The thing that we had hoped for, with a stem cell transplant, is that there is NO signs of cancer whatsoever. That is called a “stringent complete remission” and is as close to a cure as we have. Some of these people live more than 30 years without a relapse. This was our hope and prayers. Unfortunately, I have not made the cut for that hope. My plasma protein came in yesterday, and I saw it by mistake. I was looking for a different lab value on my portal and this one popped up. The blood level of this nasty protein, the one that killed my kidneys, was about 10 times normal, and about the level it was before the transplant. Denise and I took this information very hard… devastating would be an understatement. It means the cancer is still there and active.
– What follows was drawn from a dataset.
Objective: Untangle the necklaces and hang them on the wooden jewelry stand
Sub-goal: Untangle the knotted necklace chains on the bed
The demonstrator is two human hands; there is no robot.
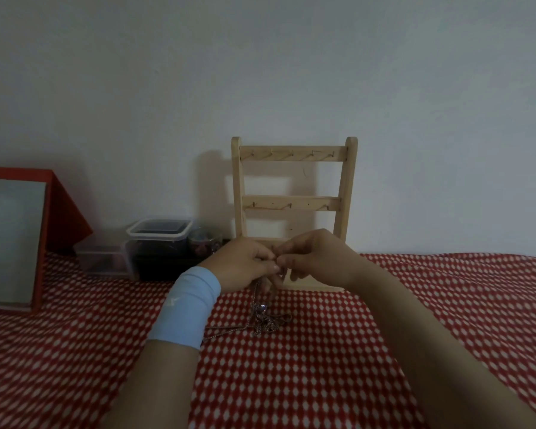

We will not know how much until the other tests is come in. My hope is still, that the other measurements are zero. If so, then it would probably mean that we continue our current plan of restarting chemo in two weeks, at a lower dose.

If the other tests come back with a significant amount of cancer (actually one cancer cell is significant) then I don’t know what we will do. But the options are to do aggressive chemo or even consider doing yet another stem cell transplant. The process was brutal and the thoughts of starting all over is very discouraging.

It is hard for me to sleep anyway, with neurological twitching all over, bad headache when I lay down, bronchitis with a cough for 2 months, and a pounding in my chest and ears from the tachycardia, which is related to my anemia. Last night I had additional sleep hindrances of a big, painful infection on my nose (probably from my very low white blood cells) … and the fear of more suffering, per this lab result that came in yesterday. I must have hoped and prayed 10,000 times, especially at key junctures of this ordeal. So many times, the outcome has been very disappointing. Denise and I have bad news fatigue. I even sense in my doctors that they even dread seeing me because I’m such a mess. I do everything they say to do, but still, the labs keep coming back screwed up. It was certainly disappointing yesterday. We are praying for some positive news after a long stretch of bad news and I really thought these numbers would be that good news.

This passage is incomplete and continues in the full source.